Ламарк дал излиться потоку восторженных слов, одновременно трогательных и корыстных. А когда порыв признательности, моральные последствия которого могли быть очень ценны, иссяк, отчитался перед Мерси-Аржанто и устроил ему новую встречу с Мирабо. Она прошла очень сердечно, и Мирабо показал себя таким ярым роялистом, что после его ухода Ламарк счел своим долгом заверить австрийского посла, что, несмотря на свою невоздержанность в речах, Мирабо всегда был верным слугой монархии.

После этого Ламарк связался с монсеньором де Фонтанжем и свел его с Мирабо во время ужина, проходившего в тесном кругу. Новый архиепископ Тулузский знал, какую роль ему отвели; она не слишком ему нравилась, и он согласился на нее лишь из преданности королеве. Он получил список долгов на 208 тысяч ливров и занялся их уплатой.
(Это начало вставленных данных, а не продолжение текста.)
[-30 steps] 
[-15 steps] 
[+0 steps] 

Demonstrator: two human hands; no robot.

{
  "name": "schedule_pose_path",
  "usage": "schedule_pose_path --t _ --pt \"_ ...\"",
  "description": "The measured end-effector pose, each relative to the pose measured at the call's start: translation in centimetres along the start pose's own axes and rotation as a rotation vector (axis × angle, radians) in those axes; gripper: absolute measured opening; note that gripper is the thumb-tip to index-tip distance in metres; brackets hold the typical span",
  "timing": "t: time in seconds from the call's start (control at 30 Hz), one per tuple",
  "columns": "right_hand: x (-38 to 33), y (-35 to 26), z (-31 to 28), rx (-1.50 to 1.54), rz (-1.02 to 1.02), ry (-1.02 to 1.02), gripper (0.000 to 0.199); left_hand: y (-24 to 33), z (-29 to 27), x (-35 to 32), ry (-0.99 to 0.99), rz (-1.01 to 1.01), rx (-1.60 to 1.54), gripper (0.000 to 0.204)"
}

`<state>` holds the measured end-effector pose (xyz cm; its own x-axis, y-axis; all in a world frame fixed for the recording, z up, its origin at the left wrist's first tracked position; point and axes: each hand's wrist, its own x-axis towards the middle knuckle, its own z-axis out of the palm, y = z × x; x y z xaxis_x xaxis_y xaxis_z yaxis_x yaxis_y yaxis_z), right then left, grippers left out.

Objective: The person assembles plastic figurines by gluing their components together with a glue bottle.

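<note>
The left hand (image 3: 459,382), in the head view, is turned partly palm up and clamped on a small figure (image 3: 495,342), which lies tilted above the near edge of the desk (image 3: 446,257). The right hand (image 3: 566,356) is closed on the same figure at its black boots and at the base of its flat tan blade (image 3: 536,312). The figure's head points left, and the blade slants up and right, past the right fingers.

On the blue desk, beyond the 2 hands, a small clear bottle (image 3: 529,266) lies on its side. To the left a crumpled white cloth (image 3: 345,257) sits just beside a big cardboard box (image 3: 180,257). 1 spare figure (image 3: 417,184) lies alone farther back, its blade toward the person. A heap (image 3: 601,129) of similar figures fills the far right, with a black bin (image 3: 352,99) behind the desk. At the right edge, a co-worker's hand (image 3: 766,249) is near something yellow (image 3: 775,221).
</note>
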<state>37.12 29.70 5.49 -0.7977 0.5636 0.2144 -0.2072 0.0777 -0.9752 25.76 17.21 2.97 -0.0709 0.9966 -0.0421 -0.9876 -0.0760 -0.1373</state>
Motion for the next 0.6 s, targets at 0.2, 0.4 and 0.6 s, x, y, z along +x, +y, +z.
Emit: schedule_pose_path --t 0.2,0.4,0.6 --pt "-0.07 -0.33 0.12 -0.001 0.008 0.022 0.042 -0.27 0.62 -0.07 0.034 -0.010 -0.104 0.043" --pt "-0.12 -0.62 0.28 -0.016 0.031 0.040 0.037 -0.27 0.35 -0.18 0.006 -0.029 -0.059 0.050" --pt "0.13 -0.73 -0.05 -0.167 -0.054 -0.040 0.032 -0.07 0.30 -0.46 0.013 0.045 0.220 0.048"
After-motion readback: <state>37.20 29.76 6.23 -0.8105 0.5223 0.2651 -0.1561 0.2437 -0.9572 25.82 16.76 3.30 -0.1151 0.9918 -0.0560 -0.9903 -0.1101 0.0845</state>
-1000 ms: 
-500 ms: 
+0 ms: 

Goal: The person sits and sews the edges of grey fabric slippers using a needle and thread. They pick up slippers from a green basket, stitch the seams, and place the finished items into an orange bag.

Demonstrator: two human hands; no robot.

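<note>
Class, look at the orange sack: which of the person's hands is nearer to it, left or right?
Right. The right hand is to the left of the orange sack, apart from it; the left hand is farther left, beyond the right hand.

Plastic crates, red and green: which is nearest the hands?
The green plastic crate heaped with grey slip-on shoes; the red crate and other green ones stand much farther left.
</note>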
В то же время Мирабо получил первые 6 тысяч ливров, потом еще 300 в уплату переписчику, тайно снимавшему копии с его записок для двора; эту роль попеременно исполняли Кон и Пелленк. Фонтанж порой подменял Ламарка, становясь связным между королевой и Мирабо.

Эти отношения должны были быть сохранены в строжайшей тайне. Увы! Это значило забыть о пылком темпераменте Мирабо. Его скромность существовала только на словах; на деле он быстро доказал обратное. Он вновь испытал угар богатства, которым были отмечены первые месяцы его совместной жизни с Эмили де Мариньян; вел себя так, будто покрытие старых долгов позволило ему прежде всего делать новые. Этот человек, тяжело страдавший от безденежья в молодости и в зрелые годы, уже не знал удержу.

«Он хотел одновременно предаваться наслаждениям и вести дела, и хотя он часто говорил о своей репутации и славе в памяти потомков, на которую надеялся, он все же был не в состоянии полностью пожертвовать настоящим ради будущего», — писал Ламарк.

Мирабо мог бы удовольствоваться квартирой поприличнее меблированных комнат, где ранее прозябал, — но он пожелал собственный дом. Легрена, который верно ему служил уже десять лет, было теперь недостаточно — он нанял лакея, повара, кучера. Купил самых лучших лошадей. Потом, поселившись в особняке на Шоссе д’Антен, держал там открытый стол и давал постоянную пищу пересудам о своих любовных приключениях.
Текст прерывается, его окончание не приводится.